Y creo que esto es lo que experimenté cuando en ruta, mientras hacía el trayecto en coche desde Barcelona, oí en la radio un programa en catalán —idioma que entiendo casi a la perfección aunque sea incapaz de hablarlo ni a solas— conducido por el escritor y periodista Joan Barril, en el que, además de hablar de cosas tan apasionantes como la homosexualidad cuartelera, se mencionaba una revista de poesía, publicada si no entendí mal en Buenos Aires, donde se decía, en español por supuesto, que la mejor poesía mundial se había escrito desde la periferia; por ejemplo, Pessoa, en Lisboa, Cavafis, en “el sur” (sic) y Gabriel Ferraté “en ninguna parte, en esa nación sin estado que se llama Cataluña”. Cuando conté esto a unos amigos franceses que conocían muy bien nuestra enmarañada realidad nacional, se asombraron (y se rieron) lo mismo que yo, aunque con la diferencia de que ellos no sabían quién era Ferraté ni por lo tanto lo ridículo que resultaba compararlo con aquellos poetas. Se rieron, primero por lo de llamar periferia (¿pero respecto a qué?) a Portugal y a Grecia y luego por lo de la “nación sin estado”. Sus comentarios me dejaron muy claro lo importante que es para la causa unionista que el nacionalismo catalán (y por supuesto el vasco) porfíen en sus tentaciones imperialistas y miren con avidez la ración francesa de su pequeña tarta. Los franceses son muy suyos y sólo nos apoyarán si en lo de la secesión nos amenazan juntos. Hasta sus fronteras el conflicto para ellos es una “españolada”. Allende los Pirineos, se trata de Europa.
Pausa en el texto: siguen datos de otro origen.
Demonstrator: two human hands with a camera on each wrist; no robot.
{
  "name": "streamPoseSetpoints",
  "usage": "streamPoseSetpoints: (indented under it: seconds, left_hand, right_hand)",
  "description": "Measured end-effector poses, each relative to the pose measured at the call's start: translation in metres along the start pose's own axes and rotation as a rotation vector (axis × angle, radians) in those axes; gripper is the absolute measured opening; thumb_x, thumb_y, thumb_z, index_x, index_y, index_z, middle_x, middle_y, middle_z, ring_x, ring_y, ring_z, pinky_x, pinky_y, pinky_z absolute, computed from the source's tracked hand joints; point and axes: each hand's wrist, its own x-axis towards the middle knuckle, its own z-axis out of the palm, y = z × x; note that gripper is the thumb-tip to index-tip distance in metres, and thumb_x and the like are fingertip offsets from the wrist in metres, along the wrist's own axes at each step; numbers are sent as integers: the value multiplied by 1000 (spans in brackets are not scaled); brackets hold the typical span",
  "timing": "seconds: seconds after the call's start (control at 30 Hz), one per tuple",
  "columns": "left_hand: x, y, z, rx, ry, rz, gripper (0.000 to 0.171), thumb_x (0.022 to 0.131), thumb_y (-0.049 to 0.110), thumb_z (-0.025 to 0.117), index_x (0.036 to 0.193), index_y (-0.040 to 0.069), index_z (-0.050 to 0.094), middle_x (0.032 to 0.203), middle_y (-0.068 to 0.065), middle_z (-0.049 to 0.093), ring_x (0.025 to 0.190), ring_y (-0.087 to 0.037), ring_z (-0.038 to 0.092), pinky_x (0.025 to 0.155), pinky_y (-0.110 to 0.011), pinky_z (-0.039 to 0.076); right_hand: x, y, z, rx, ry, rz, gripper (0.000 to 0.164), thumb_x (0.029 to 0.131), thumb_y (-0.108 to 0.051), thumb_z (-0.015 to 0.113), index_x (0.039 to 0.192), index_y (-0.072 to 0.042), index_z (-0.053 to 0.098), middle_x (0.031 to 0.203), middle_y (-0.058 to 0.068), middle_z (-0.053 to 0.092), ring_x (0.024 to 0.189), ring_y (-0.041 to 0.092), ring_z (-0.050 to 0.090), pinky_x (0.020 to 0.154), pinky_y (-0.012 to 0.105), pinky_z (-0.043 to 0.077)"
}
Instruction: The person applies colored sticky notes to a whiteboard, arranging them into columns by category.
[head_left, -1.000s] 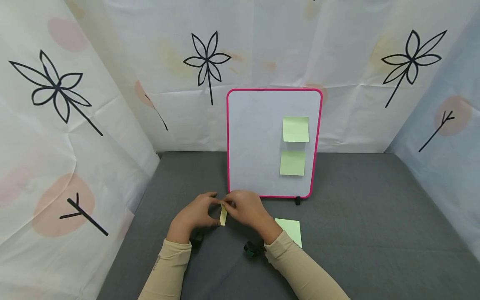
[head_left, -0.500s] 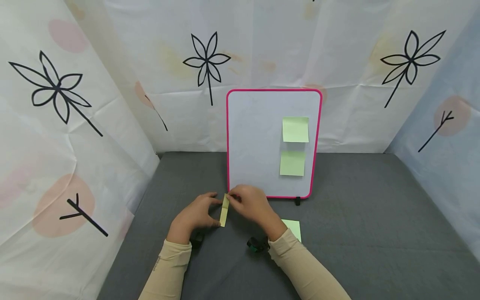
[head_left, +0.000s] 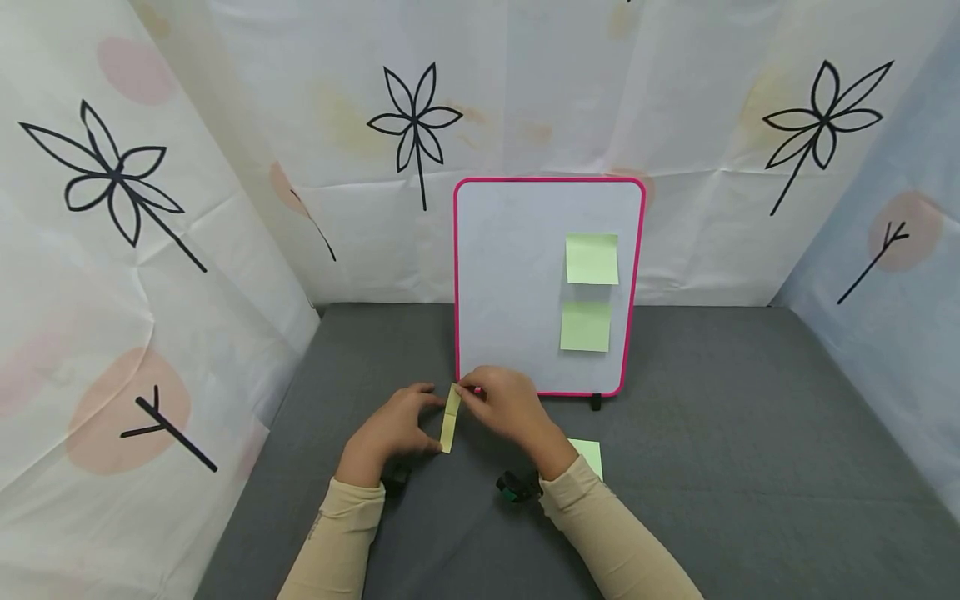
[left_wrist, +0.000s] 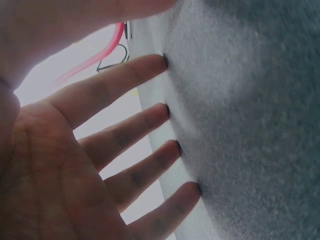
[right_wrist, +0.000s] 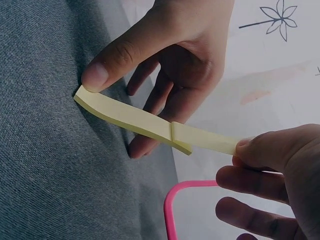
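A narrow pad of pale yellow sticky notes [right_wrist: 120, 114] stands out between my hands, its far end curving up off the grey cloth. My left hand [head_left: 390, 429] presses the near end with its thumb. The other left fingers [left_wrist: 125, 137] are spread and fairly straight, tips on the cloth beside the pad. Between thumb and index finger, my right hand [head_left: 506, 404] pinches the free end of the top yellow strip [right_wrist: 207, 138]. That strip is peeled back along much of its length but joins the pad near the pad's far end.
Behind the hands stands a whiteboard [head_left: 510, 283] with a pink frame, bearing two square green sticky notes [head_left: 591, 259], one above the other. Another green note [head_left: 589, 454] lies on the cloth, partly covered by the right forearm. Patterned fabric walls [head_left: 690, 242] enclose the table.
The right hand has moved up and slightly right, drawing the yellow strip away from the pad; more of it shows now. The left hand has stayed almost still.
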Motion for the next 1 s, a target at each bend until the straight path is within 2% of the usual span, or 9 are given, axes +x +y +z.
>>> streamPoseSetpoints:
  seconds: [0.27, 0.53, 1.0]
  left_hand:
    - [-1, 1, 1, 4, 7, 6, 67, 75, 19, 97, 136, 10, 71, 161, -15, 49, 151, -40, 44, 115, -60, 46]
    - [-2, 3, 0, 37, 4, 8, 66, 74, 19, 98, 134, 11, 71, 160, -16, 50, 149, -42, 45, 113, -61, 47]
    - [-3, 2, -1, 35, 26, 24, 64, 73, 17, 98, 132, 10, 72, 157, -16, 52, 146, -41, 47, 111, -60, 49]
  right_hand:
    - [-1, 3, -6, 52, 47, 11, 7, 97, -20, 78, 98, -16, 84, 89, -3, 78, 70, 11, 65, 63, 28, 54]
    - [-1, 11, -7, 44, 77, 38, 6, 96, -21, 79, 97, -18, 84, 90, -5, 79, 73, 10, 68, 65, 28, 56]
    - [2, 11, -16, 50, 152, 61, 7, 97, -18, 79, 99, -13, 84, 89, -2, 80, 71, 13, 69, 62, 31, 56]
Al día siguiente del final de los Encuentros era 11 de noviembre, fiesta nacional en Francia. Celebraban el armisticio de la Gran Guerra, y no de la Segunda como oí después en una radio española, entre otras cosas porque en esta última no hubo armisticio, sino victoria. Me disponía a emprender mi viaje de vuelta hacia Barcelona y busqué en vano una tienda para comprar viandas, agua, alguna cosa. Sólo encontré una especie de quiosco, y mientras me abastecía de lo necesario para el viaje, pasó delante de nosotros el desfile, triste como no es posible, formado por cuatro ancianos cargados de medallas y las autoridades municipales y espesas, portando banderas y estandartes sin más cortejo que algún niño despistado. El tendero me dijo que iban camino del monumento a los muertos. Le noté displicente, casi enfadado. Acabó confesando que lo consideraba una tontería, un resto absurdo del pasado. “¿A quien le importa ya esa guerra? —dijo— Han pasado ya muchos años y sólo quedan en toda Francia 60 supervivientes”. “Muchos más años han pasado y menos supervivientes hay de la toma de la Bastilla, y bien que celebran ustedes el 14 de julio”, le contesté, a lo que el tendero me replicó, algo picado y altanero: “¡Ah, señora! Eso es muy diferente”. A ver si aprendemos a controlar la historia.